第三には、エネルギー、環境分野である。環境問題は、中国政府として早急に解決すべき問題と認識されているため潜在性は高い。』

Q.中国で開催される見本市に日本企業が出展する場合のアドバイス
A. 『中国では多数の見本市が開催されているため、自社の商品に適した見本市をどのように選定するかが重要である。
主なポイントして、まず、第一に主催者である。良い主催者でこそ、見本市の質は保証される。
第二には、開催都市である。中国国内で広範囲な都市での販路拡大を志向するのであれば、一級都市の北京、上海、広州、深センで開催される見本市に出展するのがベストである。二級都市で開催される見本市の場合は全国的ではなく、地域的な販路開拓にしか繋がらない。
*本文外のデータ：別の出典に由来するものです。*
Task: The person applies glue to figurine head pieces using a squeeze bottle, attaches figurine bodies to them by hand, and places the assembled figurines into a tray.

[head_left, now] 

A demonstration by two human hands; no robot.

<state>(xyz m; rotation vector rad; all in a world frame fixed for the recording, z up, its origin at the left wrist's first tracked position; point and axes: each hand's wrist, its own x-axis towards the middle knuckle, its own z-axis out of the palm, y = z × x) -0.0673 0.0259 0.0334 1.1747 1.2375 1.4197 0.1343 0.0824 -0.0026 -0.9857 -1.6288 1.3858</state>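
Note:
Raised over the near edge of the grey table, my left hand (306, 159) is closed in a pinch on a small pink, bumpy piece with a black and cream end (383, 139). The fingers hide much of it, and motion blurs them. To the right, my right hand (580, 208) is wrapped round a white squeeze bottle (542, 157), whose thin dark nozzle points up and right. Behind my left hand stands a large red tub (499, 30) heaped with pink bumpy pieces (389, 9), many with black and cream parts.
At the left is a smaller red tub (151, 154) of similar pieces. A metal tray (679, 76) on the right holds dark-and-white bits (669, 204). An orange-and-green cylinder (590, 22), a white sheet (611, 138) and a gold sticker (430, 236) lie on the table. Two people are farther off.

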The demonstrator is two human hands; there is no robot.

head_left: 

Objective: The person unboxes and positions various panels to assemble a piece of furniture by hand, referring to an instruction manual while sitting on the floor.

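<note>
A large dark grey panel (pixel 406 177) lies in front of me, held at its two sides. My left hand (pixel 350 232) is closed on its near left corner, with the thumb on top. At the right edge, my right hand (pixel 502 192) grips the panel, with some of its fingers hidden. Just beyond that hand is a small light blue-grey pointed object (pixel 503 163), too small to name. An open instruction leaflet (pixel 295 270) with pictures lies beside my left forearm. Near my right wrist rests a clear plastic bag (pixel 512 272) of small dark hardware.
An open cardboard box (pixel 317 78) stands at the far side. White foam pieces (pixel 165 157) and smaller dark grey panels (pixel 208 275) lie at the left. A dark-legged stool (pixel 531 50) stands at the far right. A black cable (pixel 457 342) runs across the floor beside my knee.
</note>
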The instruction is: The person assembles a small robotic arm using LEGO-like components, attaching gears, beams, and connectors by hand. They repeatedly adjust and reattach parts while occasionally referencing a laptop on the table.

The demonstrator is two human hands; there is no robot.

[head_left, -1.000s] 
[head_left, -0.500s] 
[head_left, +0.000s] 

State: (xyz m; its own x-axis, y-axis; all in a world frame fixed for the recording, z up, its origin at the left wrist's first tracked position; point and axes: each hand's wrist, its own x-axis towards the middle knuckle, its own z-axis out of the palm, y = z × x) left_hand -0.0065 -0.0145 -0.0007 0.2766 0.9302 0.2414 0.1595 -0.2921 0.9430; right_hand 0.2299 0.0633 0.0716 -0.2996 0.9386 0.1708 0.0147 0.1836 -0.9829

第三には、商品のターゲットである。ある都市では受け入れられる商品であっても、他の都市では受け入れられないケースもある。中国は、同じ国であっても地域によって文化や嗜好が全く異なる。また、日本で売れている商品であっても、そのまま中国に持ち込んでも売れるとは限らない。これらは日本企業がよく陥る過ちであり、注意が必要。
最後に、出展の事前準備、事後フォローである。見本市出展の全体業務の重要性の観点からいうと、期間中の商談が50%とすれば、出展前が30%、出展後が20%のウェイトを占めるといってもよい。出展前に、まずは中国でのビジネスそのもの、中国のバイヤーに対してどのように商談すべきか、どのようにフォローして成約に結び付けるかといった点を十分に理解しておく必要がある。』